On Mon, 2012-03-26 at 16:28 +0530, Mahesh Gondi wrote:
> 
> 
> On Mon, Mar 26, 2012 at 3:38 PM, Davidlohr Bueso <[email protected]> wrote:
>         On Mon, 2012-03-26 at 02:56 -0300, Felipe Astroza Araya wrote:
>         > Good aproach. It's like a stack (LIFO) of sched_connections
>         BUT I'd prefer a linked list, because it's simpler. You could
>         use just a "free list" and not two arrays (stack and queue).
>         When a connection is closed his sched_connection is returned
>         to the "free list" (head).
>         >
>         
>         
>         It seems to be this is an overkill and the optimization is too
>         small. We
>         can always maintain a global variable with the size of current
>         capacity
>         - since in a threaded context it would require locking which
>         might lead
>         to contention. Another alternative is to keep a bitmap instead
>         of a new
>         free_in_queue array. So the bitmap would have a size of
>         work_capacity
>         each time a slot is occupied, the corresponding bit is set.
>         Bitmaps are
>         O(1) as well and the overhead is just 1 bit per setting
> 
> In case of bitmaps O(1) will be if I am checking the value of a
> particular position. But for finding a free bit it will be O(n/t) ,
> t=sizeof(datatype used beneath)==> O(n), with very very low constants.
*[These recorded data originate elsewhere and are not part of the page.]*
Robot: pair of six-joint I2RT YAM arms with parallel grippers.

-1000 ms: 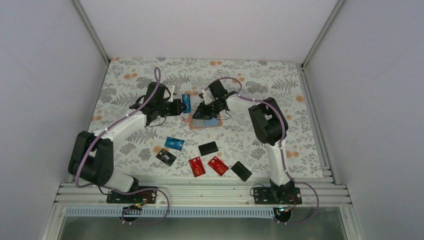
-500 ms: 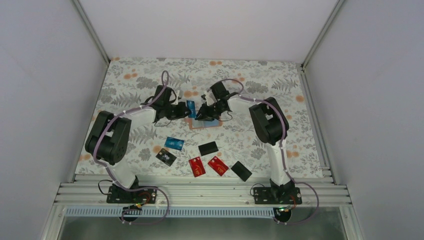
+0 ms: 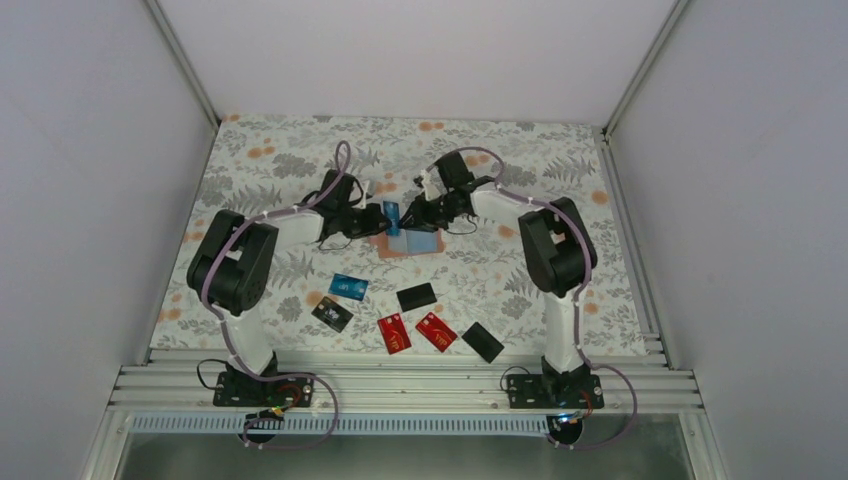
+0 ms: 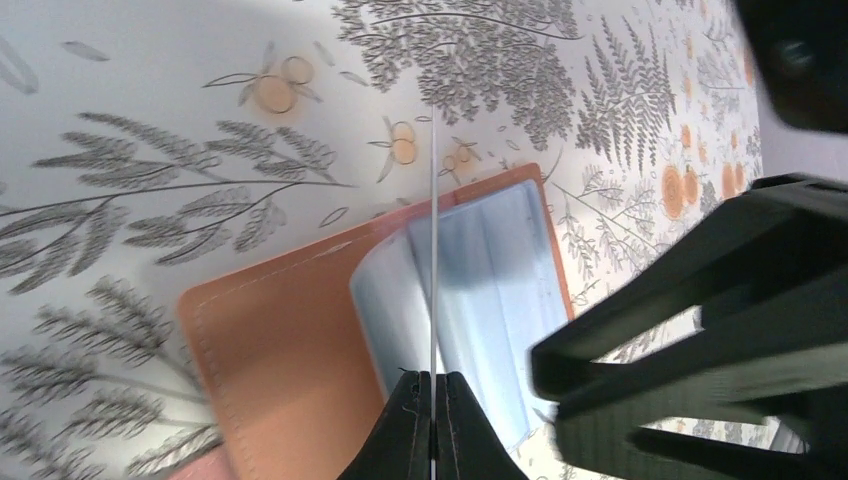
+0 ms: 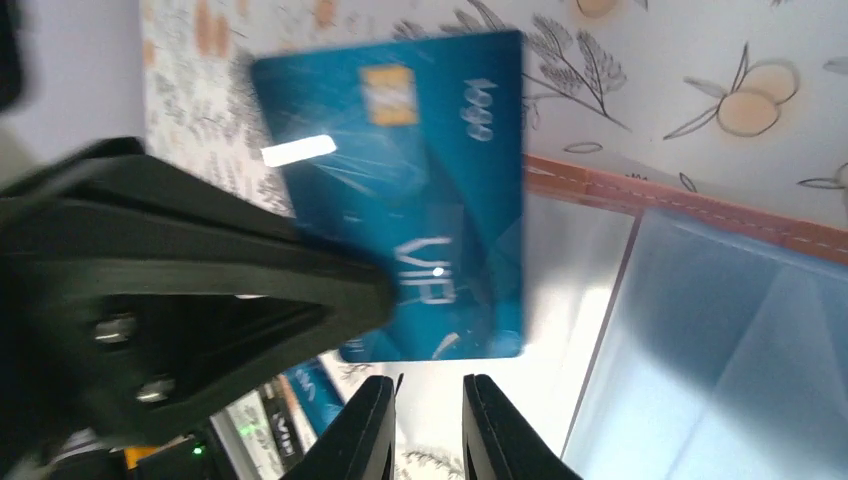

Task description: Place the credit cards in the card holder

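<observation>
The card holder [image 3: 382, 244] lies open on the cloth, tan leather [image 4: 270, 350] with pale see-through sleeves [image 4: 485, 280] inside. My left gripper [image 3: 378, 218] is shut on a blue credit card [image 3: 392, 216], which stands on edge just above the holder's left half. That card shows edge-on as a thin line [image 4: 433, 250] over the sleeves, and as a blue VIP face [image 5: 420, 190] in the right wrist view. My right gripper [image 3: 415, 213] hovers at the holder's far edge, its jaws a narrow gap apart [image 5: 430, 425] with nothing seen between them.
Several more credit cards lie nearer the arms: a blue one [image 3: 348, 287], a black one [image 3: 332, 314], two red ones [image 3: 393, 333] [image 3: 436, 331], and two more black ones [image 3: 416, 296] [image 3: 483, 341]. White walls close in the floral cloth [image 3: 560, 280].
My left arm has swung right and carried the blue card over the open card holder. My right gripper has drawn back slightly from the holder's middle toward its far edge.
</observation>
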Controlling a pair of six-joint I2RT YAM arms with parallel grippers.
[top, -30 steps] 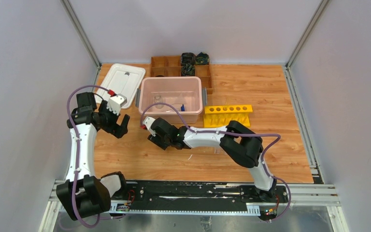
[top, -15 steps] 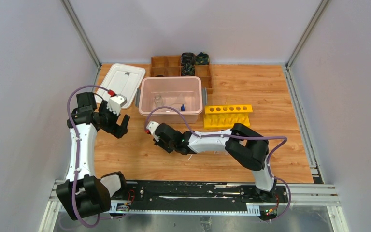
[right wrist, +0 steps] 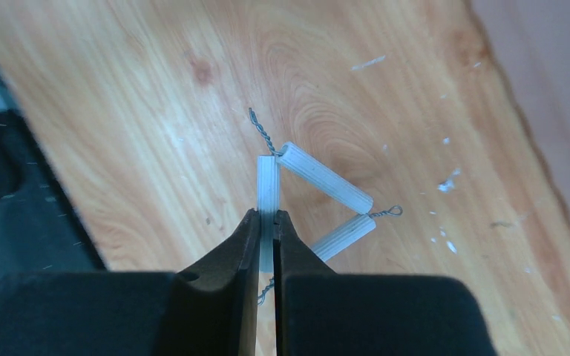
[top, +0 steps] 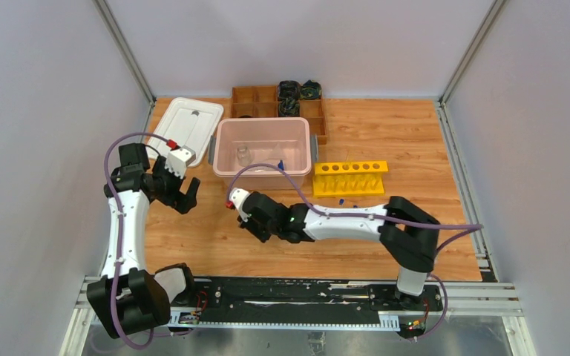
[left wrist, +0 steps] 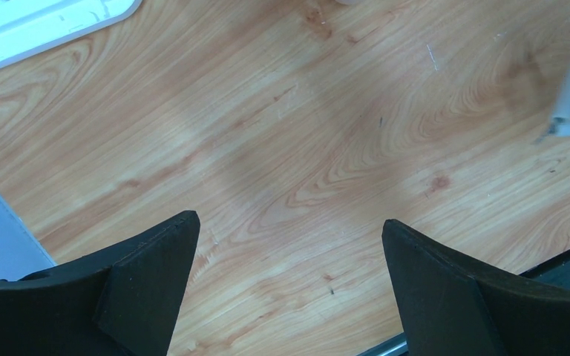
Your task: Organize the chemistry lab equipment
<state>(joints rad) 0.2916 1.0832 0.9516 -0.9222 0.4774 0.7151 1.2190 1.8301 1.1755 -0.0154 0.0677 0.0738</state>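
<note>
1. Left gripper: table's 9 o'clock; jaws spread wide, nothing between them, bare wood beneath.
2. White lid: 12 o'clock of that gripper.
3. Right gripper: near table centre; jaws pinched on one side of the white triangle.
4. Pink bin: 12 o'clock of the triangle; holds clear beaker and small blue piece.
5. Yellow rack: 3 o'clock of the bin.

arms: left arm and right arm showing white links, black joints | cables: purple, trailing | fingers: showing matte black
</note>
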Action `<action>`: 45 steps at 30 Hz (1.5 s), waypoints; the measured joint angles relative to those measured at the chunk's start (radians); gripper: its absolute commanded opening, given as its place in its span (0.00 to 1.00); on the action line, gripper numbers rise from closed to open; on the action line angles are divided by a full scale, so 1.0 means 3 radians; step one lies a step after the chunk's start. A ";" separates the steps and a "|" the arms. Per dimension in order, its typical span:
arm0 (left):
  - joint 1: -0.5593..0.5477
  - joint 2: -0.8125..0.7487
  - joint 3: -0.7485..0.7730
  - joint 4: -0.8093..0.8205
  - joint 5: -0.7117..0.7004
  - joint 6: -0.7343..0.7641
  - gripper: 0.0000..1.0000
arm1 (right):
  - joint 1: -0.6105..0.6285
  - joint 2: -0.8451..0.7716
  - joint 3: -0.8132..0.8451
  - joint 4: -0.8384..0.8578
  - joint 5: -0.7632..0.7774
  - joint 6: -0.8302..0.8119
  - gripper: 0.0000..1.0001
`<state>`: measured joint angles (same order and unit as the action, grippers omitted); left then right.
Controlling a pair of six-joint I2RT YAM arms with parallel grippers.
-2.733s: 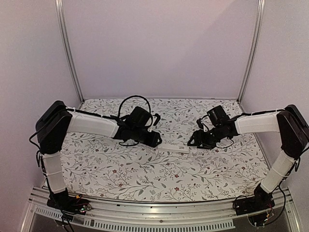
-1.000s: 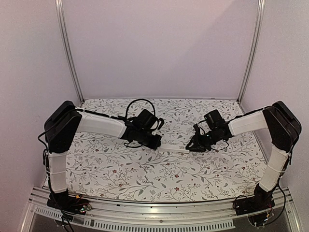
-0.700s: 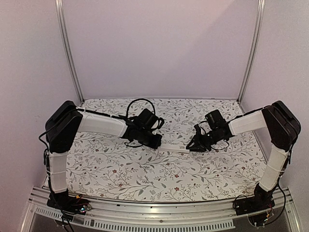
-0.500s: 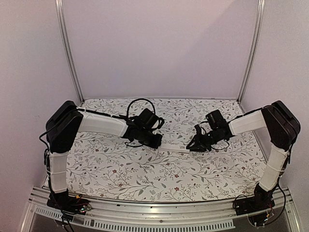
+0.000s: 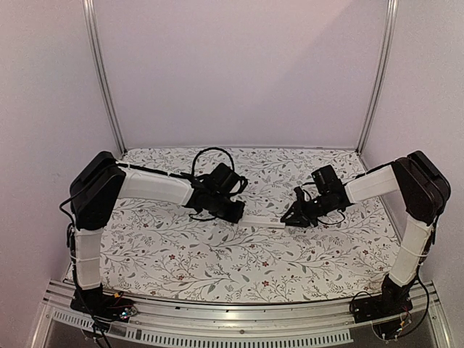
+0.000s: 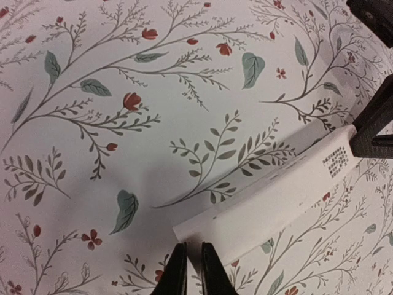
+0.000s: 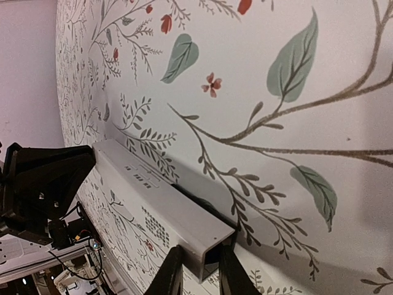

No! The whole point of bitmaps is speed and simplicity: we don't iterate
over the map sequentially and use instead bit operations. For example to
set a bit at position N:

unsigned long *p = ((unsigned long *)worker_capacity_addr) +
worker_capacity/BITS_PER_LONG; 

*p &= ~((1 << ((worker_capcity) % BITS_PER_LONG)))

where BITS_PER_LONG is 32 or 64 depending on the architecture.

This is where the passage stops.